Decision of the Court
¶15 The Board nonetheless relies on Hosea, 224 Ariz. 245, to argue
that further review of Pascarella’s application by an IME is unnecessary
because Pascarella does not meet the statutory prerequisites for an
accidental disability pension. In Hosea, this Court found no error in the
denial of an application for accidental disability pension where an IME
would have been futile. Id. at 251, ¶ 24 (citing Pinal Vista Props., L.L.C. v.
Turnbull, 208 Ariz. 188, 193, ¶ 17 (App. 2004)). But in Hosea, the Board
determined the applicant did not qualify for disability retirement because
he terminated his employment for a reason other than disability. Id. at 251-
52, ¶ 29. We agreed that, under those circumstances, further medical
evidence was irrelevant to the claimant’s eligibility for the pension and
therefore appointment of an IME was unnecessary. Id. at 252, ¶ 30.

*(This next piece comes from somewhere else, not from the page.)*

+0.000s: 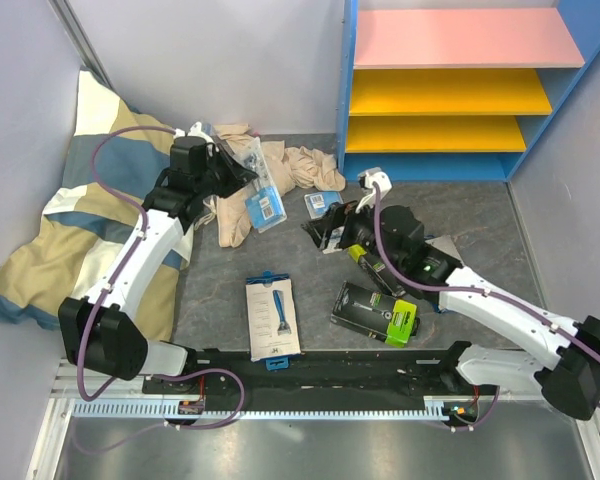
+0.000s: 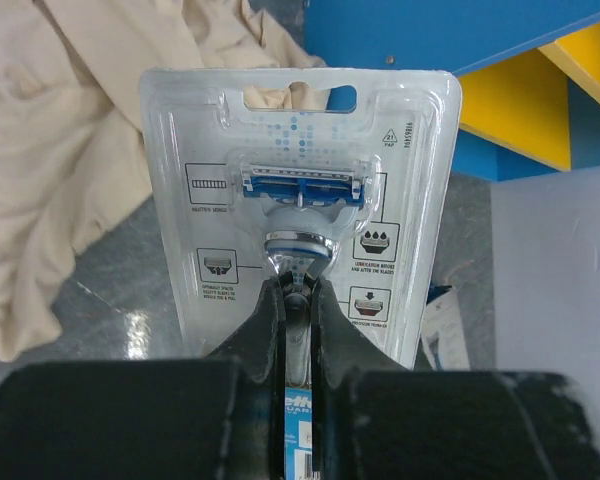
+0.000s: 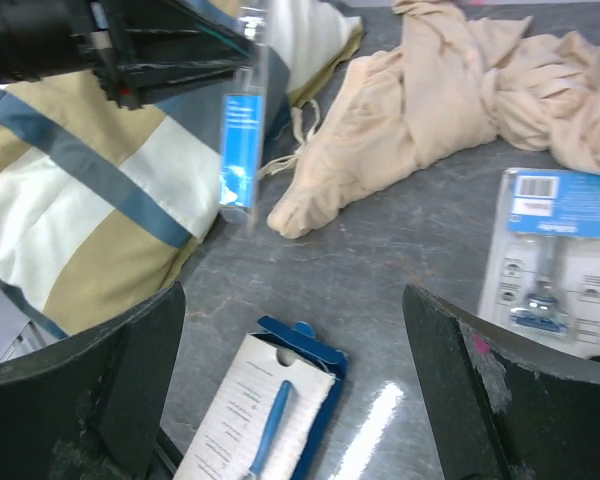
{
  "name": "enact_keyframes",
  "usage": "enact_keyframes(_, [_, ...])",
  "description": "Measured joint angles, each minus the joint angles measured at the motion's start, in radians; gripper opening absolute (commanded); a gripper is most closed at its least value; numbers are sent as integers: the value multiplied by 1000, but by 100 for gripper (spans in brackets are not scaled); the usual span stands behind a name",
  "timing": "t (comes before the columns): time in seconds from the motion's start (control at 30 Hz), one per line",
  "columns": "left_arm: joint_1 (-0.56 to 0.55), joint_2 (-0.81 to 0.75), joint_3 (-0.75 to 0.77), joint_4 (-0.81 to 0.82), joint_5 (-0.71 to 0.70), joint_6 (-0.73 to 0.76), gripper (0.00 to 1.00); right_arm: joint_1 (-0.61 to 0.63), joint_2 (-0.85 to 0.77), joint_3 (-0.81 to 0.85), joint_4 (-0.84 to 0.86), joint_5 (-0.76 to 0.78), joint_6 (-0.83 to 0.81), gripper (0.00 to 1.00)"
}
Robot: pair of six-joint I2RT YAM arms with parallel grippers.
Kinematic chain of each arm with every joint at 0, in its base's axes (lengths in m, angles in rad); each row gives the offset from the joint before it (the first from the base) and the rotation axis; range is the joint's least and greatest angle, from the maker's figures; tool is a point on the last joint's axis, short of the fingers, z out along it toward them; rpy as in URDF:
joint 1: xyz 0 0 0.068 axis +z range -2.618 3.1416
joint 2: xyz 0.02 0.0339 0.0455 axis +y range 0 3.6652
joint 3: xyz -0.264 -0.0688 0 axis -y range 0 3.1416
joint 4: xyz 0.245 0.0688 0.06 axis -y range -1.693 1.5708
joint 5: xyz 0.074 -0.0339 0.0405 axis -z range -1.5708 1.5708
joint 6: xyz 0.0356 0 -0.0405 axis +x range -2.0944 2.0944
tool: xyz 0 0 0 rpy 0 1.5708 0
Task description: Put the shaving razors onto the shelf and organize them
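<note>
Over the grey table [image 1: 230, 265], seen from above, the left gripper [image 1: 235, 172] pinches a clear blister razor pack [image 1: 263, 195] at the near edge of the beige cloth [image 1: 300, 165]; the shelf [image 1: 450, 90] stands behind and right of the cloth; the right gripper [image 1: 332, 228], jaws spread, hovers just right of the cloth, beside a second blister pack [image 1: 318, 204]; a white-blue box [image 1: 272, 318] and a black box with a lime-green end [image 1: 376, 312] lie flat, well nearer than the cloth; another black box [image 1: 365, 258] shows partly under the right arm

At the left wrist, the left gripper [image 2: 298, 300] presses together on the upright clear blister razor pack [image 2: 300, 180], the beige cloth [image 2: 60, 150] behind it to the left, the shelf [image 2: 520, 100] right of the cloth

At the right wrist, the right gripper [image 3: 292, 300] stands wide apart, gripping nothing; the white-blue box [image 3: 265, 410] lies below the beige cloth [image 3: 460, 100]; the second blister pack [image 3: 555, 250] lies flat just under the cloth's right end; the clear blister razor pack [image 3: 242, 130] hangs edge-on from the left gripper [image 3: 180, 60], left of the cloth, before the striped pillow [image 3: 80, 200]
</note>
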Motion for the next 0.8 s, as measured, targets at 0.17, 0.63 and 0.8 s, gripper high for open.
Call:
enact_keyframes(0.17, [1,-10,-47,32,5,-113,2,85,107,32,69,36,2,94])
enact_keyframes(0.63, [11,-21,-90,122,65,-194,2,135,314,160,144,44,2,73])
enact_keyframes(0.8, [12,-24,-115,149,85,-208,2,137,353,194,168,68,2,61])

¶16 Here, however, the denial of Pascarella’s application is based
upon the existence, nature, and origin of the condition Pascarella asserts
entitles him to an accidental disability pension. Under these circumstances,
further exploration through an IME would not be futile; rather, the IME will
likely provide valuable, objective information regarding the merits and
substance of Pascarella’s claims that will assist the Board in determining
whether his application should be granted. Accordingly, Hosea does not
compel reversal.
CONCLUSION
¶17 The superior court’s order reversing the Board’s denial of
Pascarella’s application for an accidental disability pension and remanding
for appointment of an IME is affirmed.
¶18 Pascarella requests an award of attorneys’ fees incurred on
appeal pursuant to A.R.S. § 12-348(A)(2) (authorizing an award of fees to a
party who “prevails by an adjudication on the merits in . . . [a] court
proceeding to review a state agency decision”). Because our decision does
not finally determine Pascarella’s claim for an accidental disability pension
on its merits, the request is premature and denied without prejudice. See
4501 Northpoint L.P. v. Maricopa Cty., 212 Ariz. 98, 101-02, ¶¶ 16-20 (2006).
As the prevailing party, however, Pascarella is awarded his costs incurred
on appeal upon compliance with ARCAP 21(b). See A.R.S. § 12-341.